■ EXERCISE ■
Among the lines below, tally those that contain "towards" and respond with the total only.

#### DATASET RECORDS

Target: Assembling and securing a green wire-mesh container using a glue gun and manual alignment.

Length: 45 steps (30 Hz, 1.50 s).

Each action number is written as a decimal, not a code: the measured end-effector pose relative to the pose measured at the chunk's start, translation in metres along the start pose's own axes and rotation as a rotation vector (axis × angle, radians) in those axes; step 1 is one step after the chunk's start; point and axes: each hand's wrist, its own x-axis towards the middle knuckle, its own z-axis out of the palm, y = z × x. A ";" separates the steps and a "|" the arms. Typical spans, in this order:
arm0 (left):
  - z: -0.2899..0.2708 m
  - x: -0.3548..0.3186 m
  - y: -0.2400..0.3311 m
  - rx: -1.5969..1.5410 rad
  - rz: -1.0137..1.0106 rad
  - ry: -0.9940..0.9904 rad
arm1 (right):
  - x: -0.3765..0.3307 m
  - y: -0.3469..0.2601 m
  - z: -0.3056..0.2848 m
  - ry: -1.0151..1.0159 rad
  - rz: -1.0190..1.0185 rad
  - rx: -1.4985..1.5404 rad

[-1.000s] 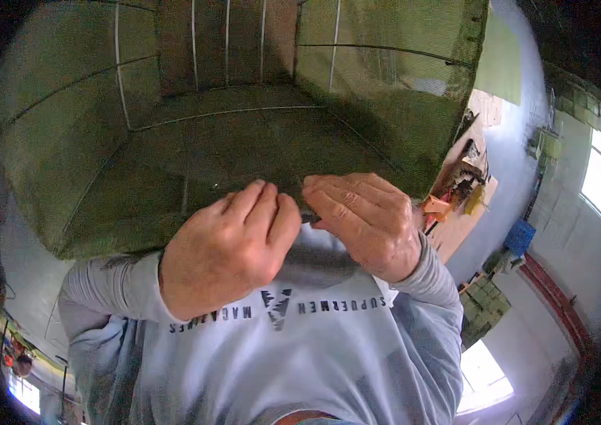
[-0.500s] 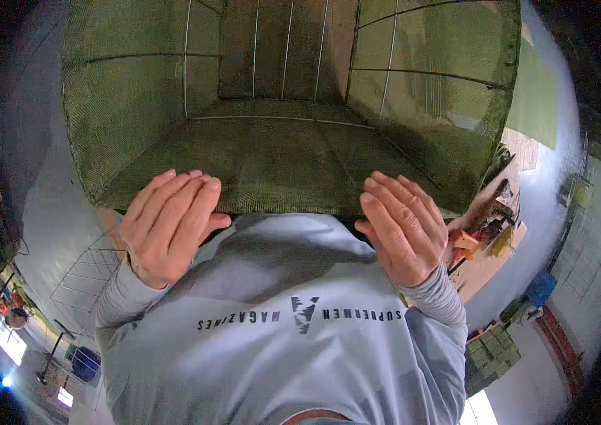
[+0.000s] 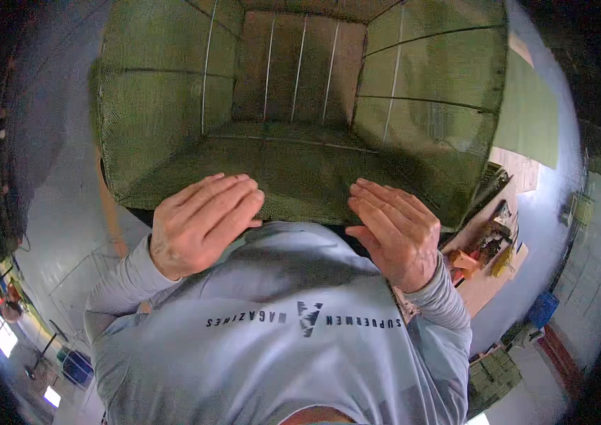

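A large box of dark green mesh [image 3: 428, 120], stiffened by thin metal rods, stands with its open side toward me. My left hand [image 3: 205, 227] is closed over its near lower edge, left of the middle, fingers on the mesh and thumb beneath. To the right, my right hand [image 3: 398, 230] grips the same edge in the same way. Both hands' fingers lie close together, with their tips pointing inward. Part of the edge is hidden under the hands, and the box's top runs out of view.
On the right, a wooden board [image 3: 481, 301] bears an orange tool [image 3: 463, 263], a yellow item [image 3: 503, 263] and dark clutter. Beyond are a blue bin [image 3: 542, 309] and stacked green bundles [image 3: 495, 375]. A thin wire frame [image 3: 81, 276] is at the left.
The box has shifted in view, its left side coming rightward and more of its back wall showing. My left hand has moved right with the edge; my right hand slightly left.
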 end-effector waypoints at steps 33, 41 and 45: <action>-0.011 0.002 0.015 -0.233 -0.197 -0.034 | -0.012 -0.008 0.004 0.090 0.029 0.001; -0.003 0.012 0.003 -0.168 -0.072 -0.029 | -0.008 0.003 0.011 0.182 -0.056 -0.045; -0.003 0.024 -0.009 -0.175 -0.053 -0.022 | 0.008 0.013 0.008 0.209 -0.074 -0.061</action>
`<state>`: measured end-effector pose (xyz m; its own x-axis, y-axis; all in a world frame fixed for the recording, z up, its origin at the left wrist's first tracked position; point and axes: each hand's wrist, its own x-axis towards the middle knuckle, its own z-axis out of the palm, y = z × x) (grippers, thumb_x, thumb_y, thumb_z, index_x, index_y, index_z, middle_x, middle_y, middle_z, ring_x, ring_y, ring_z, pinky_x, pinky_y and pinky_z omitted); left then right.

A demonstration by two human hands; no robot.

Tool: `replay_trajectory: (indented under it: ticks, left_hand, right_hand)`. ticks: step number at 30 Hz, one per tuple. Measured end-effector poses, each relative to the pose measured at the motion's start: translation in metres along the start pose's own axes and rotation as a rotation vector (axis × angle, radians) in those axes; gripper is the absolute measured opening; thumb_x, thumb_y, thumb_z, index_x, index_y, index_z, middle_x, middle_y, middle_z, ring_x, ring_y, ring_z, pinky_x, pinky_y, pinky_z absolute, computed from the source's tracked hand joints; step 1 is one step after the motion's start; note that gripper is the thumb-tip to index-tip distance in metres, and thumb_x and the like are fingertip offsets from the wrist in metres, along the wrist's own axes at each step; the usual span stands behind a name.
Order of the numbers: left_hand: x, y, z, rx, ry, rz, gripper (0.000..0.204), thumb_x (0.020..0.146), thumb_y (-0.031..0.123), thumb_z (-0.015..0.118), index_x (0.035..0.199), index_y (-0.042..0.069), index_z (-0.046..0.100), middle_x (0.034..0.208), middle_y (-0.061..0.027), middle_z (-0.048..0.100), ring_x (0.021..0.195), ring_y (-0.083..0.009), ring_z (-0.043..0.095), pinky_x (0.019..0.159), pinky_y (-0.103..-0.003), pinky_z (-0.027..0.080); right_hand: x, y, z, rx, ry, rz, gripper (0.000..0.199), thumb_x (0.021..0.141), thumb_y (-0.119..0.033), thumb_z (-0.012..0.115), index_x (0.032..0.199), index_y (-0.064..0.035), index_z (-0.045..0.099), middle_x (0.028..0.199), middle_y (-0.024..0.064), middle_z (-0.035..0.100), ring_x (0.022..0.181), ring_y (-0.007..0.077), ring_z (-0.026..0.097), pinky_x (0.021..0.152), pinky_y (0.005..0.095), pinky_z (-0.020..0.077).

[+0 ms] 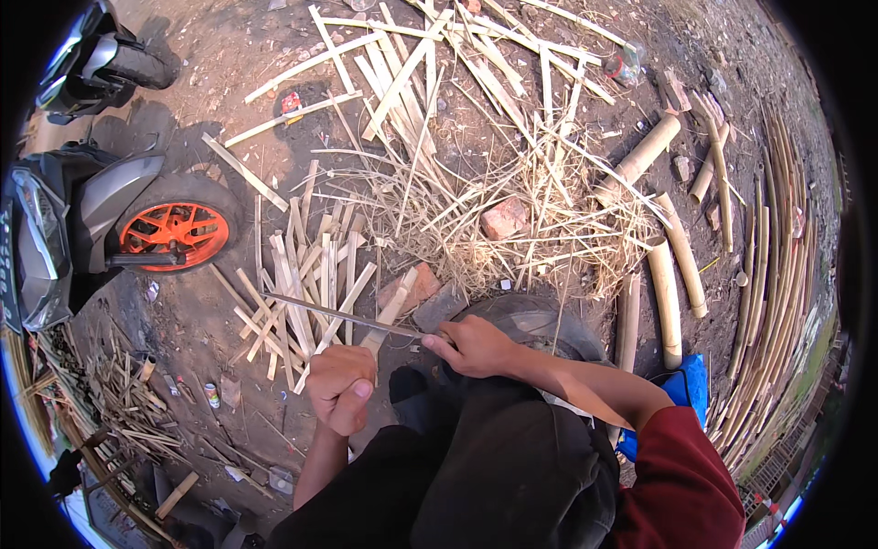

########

■ COMPLETED EXERCISE ■
2